▶ EXERCISE DESCRIPTION
Copy the listing exactly as given. Omit every picture.

▶ DATA EXTRACT
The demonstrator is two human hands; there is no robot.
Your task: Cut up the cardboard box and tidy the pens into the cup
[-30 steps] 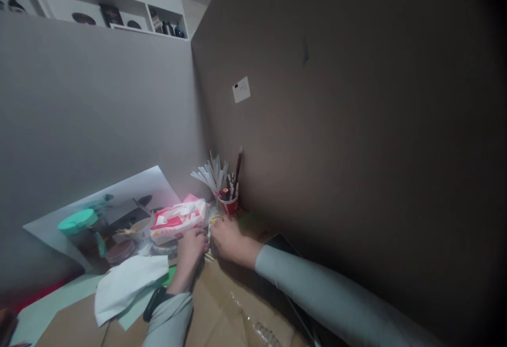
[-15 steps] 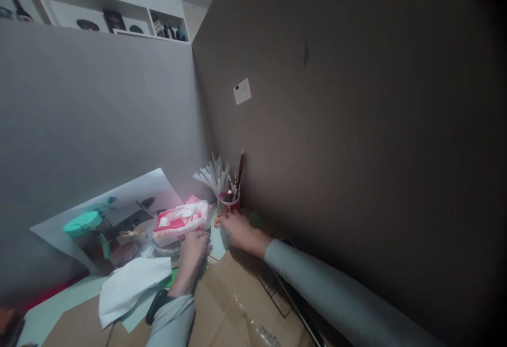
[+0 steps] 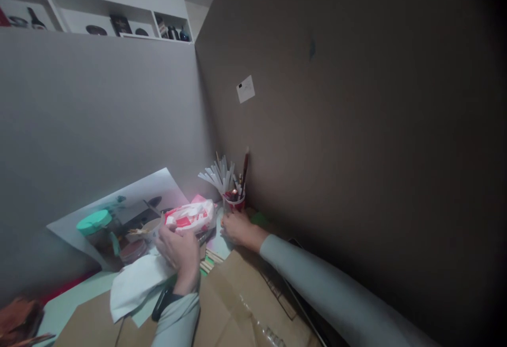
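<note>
Tissue pack (image 3: 189, 217), red and white, is sitting in the left hand (image 3: 179, 250), whose grip is closing around its near edge, lifting it just above the tabletop (image 3: 67, 305). Left of that grip a teal-lidded jar (image 3: 95, 226) is standing, and a white cloth (image 3: 137, 284) is lying below it. Right of the pack, the right hand (image 3: 236, 227) is resting on the tabletop just before a red cup (image 3: 233, 203) of brushes; I cannot tell whether its grip is clenched.
</note>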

▶ RESPONSE AREA
The demonstrator is two human hands; there is no robot.
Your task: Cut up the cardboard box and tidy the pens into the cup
[-30 steps] 
[-15 steps] 
[+0 steps] 
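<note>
Tissue pack (image 3: 189, 217), red and white, is sitting in the left hand (image 3: 179, 250), whose grip is closing around its near edge, lifting it just above the tabletop (image 3: 67, 305). Left of that grip a teal-lidded jar (image 3: 95, 226) is standing, and a white cloth (image 3: 137, 284) is lying below it. Right of the pack, the right hand (image 3: 236, 227) is resting on the tabletop just before a red cup (image 3: 233, 203) of brushes; I cannot tell whether its grip is clenched.
</note>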

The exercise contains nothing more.